2016年2月号掲載
「超」情報革命が日本経済再生の切り札になる
著者紹介
概要
人工知能、ビッグデータ、IoT…。最新のIT技術を活用した、新しいサービスや市場が生まれている。だが日本は、その重大さを認識していない。このままでは、IT技術で成長を続ける米国と日本との差は広がるばかり。こう警告し、日本経済が生き残るには、規制緩和によって最新技術の成果を取り入れることが不可欠、と説く。
要約
新たな技術がもたらす変化
今、技術体系の根幹が大きく変わろうとしている。人工知能(AI)やビッグデータは根源的な変化だ。また、スマートフォンを利用した新しいサービスも多数登場している。

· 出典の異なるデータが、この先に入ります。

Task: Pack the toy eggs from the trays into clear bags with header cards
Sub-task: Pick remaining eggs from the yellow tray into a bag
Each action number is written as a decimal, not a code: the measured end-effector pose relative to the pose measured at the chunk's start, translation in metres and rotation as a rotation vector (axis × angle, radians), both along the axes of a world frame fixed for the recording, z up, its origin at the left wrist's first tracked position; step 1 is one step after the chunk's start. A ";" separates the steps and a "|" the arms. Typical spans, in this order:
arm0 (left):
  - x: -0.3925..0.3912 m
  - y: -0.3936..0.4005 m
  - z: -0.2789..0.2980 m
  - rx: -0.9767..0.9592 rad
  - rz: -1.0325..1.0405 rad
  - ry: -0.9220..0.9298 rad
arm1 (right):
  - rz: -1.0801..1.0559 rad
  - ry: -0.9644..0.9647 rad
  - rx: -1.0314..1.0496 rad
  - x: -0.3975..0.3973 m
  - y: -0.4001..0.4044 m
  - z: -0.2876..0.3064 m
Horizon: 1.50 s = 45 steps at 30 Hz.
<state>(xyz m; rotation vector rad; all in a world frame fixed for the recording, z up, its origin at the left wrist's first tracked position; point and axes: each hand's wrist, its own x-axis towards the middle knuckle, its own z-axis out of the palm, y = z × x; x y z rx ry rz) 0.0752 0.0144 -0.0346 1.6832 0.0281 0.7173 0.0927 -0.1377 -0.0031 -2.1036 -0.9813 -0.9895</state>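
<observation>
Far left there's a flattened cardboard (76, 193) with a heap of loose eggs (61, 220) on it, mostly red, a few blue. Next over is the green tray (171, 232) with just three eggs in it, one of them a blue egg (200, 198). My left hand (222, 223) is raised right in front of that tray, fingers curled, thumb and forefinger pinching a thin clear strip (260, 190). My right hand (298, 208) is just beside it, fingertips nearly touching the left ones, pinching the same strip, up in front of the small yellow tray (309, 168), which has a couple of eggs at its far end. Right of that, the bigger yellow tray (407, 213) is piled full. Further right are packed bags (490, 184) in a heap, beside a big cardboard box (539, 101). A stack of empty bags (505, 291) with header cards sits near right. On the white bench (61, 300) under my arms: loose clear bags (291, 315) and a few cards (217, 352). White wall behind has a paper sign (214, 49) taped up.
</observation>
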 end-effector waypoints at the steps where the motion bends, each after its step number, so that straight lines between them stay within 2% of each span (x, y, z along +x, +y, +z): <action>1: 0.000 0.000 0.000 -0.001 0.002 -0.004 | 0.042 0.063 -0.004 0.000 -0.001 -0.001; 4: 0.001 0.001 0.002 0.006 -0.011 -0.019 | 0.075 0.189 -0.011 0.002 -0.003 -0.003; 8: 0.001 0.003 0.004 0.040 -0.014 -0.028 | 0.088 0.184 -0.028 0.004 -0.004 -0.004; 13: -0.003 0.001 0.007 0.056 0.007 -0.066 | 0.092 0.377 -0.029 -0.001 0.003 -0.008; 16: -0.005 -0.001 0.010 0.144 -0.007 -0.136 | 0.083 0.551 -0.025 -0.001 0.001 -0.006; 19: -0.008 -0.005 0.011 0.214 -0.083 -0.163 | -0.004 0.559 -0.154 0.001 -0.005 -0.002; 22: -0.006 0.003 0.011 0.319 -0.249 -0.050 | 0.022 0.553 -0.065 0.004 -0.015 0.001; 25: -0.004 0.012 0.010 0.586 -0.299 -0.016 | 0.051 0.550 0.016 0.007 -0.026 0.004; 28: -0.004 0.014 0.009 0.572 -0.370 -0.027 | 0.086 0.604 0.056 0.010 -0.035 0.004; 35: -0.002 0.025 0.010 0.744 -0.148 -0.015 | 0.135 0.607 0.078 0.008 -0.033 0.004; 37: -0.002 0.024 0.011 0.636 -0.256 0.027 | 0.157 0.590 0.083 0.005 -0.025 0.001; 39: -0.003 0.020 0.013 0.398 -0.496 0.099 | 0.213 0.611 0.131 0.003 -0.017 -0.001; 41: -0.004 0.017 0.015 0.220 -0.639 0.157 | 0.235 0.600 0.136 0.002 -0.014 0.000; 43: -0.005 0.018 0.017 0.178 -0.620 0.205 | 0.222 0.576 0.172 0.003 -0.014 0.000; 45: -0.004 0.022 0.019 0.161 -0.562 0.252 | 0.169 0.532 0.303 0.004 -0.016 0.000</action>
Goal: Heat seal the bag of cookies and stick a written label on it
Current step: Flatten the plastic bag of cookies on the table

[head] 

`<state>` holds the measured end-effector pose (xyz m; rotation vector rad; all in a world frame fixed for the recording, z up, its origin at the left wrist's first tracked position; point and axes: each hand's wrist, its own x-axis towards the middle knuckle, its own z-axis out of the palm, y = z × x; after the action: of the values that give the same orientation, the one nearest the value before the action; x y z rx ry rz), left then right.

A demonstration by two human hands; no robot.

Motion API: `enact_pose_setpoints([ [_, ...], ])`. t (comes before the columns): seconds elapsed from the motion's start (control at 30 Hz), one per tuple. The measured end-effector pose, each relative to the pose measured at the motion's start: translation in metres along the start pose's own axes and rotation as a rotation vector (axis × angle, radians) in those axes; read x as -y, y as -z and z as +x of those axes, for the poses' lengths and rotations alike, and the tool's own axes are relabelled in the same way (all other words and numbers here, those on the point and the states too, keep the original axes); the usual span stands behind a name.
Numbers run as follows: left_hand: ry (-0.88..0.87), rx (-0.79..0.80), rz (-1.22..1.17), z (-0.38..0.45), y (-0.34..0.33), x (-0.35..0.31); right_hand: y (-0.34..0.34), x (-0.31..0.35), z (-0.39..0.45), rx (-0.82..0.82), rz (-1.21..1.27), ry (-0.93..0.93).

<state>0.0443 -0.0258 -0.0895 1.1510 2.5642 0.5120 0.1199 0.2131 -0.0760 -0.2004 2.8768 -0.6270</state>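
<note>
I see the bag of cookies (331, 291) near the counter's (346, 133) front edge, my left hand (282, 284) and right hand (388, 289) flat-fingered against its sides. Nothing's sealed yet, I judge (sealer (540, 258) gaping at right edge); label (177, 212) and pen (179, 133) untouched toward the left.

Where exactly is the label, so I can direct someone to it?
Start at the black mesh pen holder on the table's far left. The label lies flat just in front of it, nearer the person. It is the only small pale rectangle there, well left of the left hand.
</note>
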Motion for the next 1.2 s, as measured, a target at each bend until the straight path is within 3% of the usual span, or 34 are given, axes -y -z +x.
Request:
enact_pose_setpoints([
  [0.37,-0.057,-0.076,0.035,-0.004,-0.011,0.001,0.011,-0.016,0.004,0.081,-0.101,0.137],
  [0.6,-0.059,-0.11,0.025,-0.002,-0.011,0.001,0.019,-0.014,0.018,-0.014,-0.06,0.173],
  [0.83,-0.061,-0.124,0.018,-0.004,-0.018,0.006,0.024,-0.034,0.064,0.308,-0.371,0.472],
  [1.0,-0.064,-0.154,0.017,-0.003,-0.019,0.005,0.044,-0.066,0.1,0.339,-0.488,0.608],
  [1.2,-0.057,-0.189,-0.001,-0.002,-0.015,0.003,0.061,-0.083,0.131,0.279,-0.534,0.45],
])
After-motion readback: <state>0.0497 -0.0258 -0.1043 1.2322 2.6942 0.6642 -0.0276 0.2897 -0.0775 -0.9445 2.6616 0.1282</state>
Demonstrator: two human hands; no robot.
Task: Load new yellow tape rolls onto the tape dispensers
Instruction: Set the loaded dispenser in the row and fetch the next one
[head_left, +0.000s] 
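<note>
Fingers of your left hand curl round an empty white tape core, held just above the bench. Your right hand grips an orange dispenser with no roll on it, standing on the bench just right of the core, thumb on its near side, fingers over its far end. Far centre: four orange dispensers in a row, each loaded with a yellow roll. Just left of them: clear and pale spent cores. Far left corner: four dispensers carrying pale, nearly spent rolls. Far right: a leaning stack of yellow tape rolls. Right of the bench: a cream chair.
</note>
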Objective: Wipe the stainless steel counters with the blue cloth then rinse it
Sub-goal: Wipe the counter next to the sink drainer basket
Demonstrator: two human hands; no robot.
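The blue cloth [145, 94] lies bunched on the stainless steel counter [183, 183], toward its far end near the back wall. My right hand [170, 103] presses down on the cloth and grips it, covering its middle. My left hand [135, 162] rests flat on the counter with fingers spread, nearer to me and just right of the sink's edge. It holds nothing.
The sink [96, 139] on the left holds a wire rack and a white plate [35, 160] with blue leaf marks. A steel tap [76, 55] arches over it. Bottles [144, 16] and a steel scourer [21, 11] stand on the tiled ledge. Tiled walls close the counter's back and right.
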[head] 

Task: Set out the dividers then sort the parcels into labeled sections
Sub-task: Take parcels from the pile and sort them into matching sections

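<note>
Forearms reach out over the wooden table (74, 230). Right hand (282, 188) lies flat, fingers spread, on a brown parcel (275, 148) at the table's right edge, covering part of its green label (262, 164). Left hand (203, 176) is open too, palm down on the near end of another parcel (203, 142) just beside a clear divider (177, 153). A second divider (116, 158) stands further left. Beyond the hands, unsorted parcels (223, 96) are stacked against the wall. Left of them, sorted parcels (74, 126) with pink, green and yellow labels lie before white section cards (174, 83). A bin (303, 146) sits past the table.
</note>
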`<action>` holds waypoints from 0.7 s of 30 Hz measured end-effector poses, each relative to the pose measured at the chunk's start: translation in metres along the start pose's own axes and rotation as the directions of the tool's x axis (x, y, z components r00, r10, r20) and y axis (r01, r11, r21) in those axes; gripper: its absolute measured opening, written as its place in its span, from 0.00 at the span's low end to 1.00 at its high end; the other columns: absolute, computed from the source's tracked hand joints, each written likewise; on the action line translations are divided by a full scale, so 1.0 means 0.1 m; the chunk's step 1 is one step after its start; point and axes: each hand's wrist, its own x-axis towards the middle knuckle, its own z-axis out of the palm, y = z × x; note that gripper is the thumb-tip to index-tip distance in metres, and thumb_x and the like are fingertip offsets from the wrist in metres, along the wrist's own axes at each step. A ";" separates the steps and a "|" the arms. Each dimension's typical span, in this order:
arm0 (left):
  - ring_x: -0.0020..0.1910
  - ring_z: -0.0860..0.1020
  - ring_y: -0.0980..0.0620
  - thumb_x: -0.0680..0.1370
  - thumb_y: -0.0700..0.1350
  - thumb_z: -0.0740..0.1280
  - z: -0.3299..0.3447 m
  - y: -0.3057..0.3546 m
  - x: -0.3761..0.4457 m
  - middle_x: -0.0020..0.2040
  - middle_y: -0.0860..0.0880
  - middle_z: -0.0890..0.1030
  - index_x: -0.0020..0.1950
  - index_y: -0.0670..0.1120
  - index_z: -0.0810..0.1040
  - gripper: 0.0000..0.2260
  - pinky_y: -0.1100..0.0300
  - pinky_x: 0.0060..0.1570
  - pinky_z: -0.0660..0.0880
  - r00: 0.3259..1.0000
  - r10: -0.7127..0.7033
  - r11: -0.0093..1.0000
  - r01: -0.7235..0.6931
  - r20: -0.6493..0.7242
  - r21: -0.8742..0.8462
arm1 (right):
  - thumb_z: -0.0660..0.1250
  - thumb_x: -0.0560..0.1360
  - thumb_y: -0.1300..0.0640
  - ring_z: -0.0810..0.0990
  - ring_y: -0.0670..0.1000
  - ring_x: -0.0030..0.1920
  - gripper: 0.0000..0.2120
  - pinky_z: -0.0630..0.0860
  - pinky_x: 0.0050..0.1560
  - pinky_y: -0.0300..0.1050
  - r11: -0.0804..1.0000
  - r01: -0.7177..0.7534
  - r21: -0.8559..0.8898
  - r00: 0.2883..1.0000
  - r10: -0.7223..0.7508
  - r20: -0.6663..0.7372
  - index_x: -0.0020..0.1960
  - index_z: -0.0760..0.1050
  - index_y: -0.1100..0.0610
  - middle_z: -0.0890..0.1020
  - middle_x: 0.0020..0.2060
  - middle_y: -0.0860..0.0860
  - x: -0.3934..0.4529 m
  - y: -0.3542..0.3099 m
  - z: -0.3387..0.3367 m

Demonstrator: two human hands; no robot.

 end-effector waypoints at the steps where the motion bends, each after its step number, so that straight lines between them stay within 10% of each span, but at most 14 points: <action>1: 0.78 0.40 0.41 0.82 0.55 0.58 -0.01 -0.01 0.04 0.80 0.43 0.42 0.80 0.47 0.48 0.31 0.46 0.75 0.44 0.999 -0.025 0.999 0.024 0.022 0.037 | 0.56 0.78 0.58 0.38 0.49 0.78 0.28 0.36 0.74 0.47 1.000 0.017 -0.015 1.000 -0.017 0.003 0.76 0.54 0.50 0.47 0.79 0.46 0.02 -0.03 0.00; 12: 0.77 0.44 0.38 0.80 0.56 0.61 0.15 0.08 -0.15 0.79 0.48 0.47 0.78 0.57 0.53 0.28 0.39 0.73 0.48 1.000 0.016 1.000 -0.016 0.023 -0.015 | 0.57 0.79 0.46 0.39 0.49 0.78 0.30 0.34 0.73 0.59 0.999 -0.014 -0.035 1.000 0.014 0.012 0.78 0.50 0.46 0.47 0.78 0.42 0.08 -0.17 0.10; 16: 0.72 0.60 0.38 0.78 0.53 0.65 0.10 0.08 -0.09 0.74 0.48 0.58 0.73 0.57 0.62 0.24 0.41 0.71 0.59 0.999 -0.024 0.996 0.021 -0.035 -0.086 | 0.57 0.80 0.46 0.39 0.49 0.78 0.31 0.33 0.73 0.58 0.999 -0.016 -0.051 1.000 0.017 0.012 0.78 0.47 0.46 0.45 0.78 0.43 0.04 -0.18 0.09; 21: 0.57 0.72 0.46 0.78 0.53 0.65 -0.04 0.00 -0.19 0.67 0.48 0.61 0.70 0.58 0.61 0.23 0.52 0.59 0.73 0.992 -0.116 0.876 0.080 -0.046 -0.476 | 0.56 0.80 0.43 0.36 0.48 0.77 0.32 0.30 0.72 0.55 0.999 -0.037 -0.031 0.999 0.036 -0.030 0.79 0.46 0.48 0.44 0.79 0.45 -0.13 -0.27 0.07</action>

今生じつつある変化は極めて重大なものだが、日本ではその認識が薄い。この状況を変える必要がある。そのための第一歩は、大きな変化が生じていることを認識し、その意味を知ることだ。
ビッグデータの活用
我々は今、毎日、検索をし、ウェブページを閲覧し、ウェブ店舗で購入している。それらの記録はすべて蓄積され、ビッグデータになっている。
グーグルは、検索、Gメールなどを通じて蓄積した膨大な個人データを基に、検索結果を表示したり、広告を行ったりしている。フェイスブックは、会員データを基盤として、広告などで収益を上げている。これらはビッグデータの活用だ。
エパゴギクスによる映画興行成績の予測
人工知能の進歩も著しい。
エパゴギクスという会社は、映画の興行成績を事前に予測するアルゴリズム(プログラムの形で定式化された処理手順の集まり)を開発した。脚本をそのアルゴリズムにかけると、興行成績が3000万ドル、2億ドルなどと言い当てるのだ。
2004年、ある大手映画会社が未公開の映画の脚本9本をこれで予測し、上映後、実際の結果と比べると、9本中6本の予測はほぼ的中していた。
今やエパゴギクスは、映画会社が映画製作を決定する際に、不可欠の存在となっている。
UberとAirbnbの登場
スマートフォンを用いる新しいサービスが次々に登場し、消費者の日常行動や働き方のスタイルを大きく変えている。
その1つが、Uberだ。スマートフォンのアプリに行き先を入力すれば、タクシーを呼べる。2009年にサンフランシスコで始まったUberは、すでに54カ国でサービスを実施している。
宿泊施設の分野では、Airbnbが有名だ。これは、空き部屋などを持つ宿泊場所の提供者(ホスト)と、旅行者(ゲスト)をつなぐネット上のプラットフォーム。都市名を入力すると、ゲストを迎えたいホストの物件写真と顔写真が示される。